43 of 43 people found the following review helpful:
5.0 out of 5 stars
Powerful information for parents!, June 10, 2000
By A Customer
This review is from: Natural Relief for Your Child's Asthma: A Guide to Controlling Symptoms & Reducing Your Child's Dependence on Drugs (Paperback)
This book helped our family put the brakes on the out-of-control rollercoaster ride of asthma. "Natural Relief for Your Child's Asthma" empowers parents with page after page of specific instructions on how to reduce your child's dependence on medication by understanding the limits of conventional medicine, finding and avoiding triggers, using food as a healer, using supplements to strengthen your child and using alternative mind-body medicine to enhance your child's well-being.
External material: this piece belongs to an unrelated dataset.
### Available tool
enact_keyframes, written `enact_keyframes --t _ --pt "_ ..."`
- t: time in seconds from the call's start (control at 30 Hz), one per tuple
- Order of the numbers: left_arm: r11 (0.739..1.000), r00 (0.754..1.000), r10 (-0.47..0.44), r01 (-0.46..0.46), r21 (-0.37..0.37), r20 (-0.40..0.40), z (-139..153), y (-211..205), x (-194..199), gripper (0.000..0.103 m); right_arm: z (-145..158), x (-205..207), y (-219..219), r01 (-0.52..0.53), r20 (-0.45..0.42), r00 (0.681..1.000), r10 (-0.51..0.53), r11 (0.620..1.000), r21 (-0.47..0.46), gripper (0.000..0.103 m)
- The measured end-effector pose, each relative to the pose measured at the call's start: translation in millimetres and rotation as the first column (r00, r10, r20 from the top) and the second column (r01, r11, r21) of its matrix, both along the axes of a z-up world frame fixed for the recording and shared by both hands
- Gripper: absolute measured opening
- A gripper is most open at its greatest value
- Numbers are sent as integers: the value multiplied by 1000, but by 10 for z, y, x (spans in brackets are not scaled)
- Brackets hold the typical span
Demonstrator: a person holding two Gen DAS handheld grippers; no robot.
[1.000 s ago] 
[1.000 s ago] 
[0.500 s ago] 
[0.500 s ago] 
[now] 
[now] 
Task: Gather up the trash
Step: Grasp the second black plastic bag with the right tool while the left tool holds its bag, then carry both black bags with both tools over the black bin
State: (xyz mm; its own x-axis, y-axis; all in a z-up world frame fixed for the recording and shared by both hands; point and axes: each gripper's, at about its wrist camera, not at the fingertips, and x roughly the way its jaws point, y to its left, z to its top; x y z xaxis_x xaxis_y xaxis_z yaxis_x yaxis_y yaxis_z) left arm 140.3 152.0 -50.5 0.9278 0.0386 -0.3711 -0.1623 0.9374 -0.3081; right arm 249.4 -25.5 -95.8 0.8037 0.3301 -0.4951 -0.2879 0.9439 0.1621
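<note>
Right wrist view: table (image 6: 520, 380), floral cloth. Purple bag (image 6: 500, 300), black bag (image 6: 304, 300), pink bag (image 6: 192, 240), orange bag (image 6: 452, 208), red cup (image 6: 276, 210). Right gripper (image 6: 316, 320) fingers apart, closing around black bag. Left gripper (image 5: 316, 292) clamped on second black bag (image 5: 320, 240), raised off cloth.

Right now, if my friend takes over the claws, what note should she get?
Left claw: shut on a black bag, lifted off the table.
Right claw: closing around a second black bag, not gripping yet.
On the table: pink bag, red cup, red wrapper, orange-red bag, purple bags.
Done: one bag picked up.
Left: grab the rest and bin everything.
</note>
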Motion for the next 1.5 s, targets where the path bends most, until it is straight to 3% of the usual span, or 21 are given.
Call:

While the authors have lots of great information about how to reduce dependence on medicine over time, they aren't zealots who encourage you to turn your back on conventional medicine. The real power that comes from this book is that now, when I go to see my child's asthma specialist, I can ask informed questions about my son's condition. I'm no longer a note taker jotting down what medicines my child should take when. I can encourage my doctor to challenge us to make dietary and lifestyle changes to detoxify our child's environment that he might not otherwise have mentioned assuming that we would prefer the "easy" way out of finding stronger and stronger medicines to rescue our child. I strongly encourage any parent of a child with asthma to read this book!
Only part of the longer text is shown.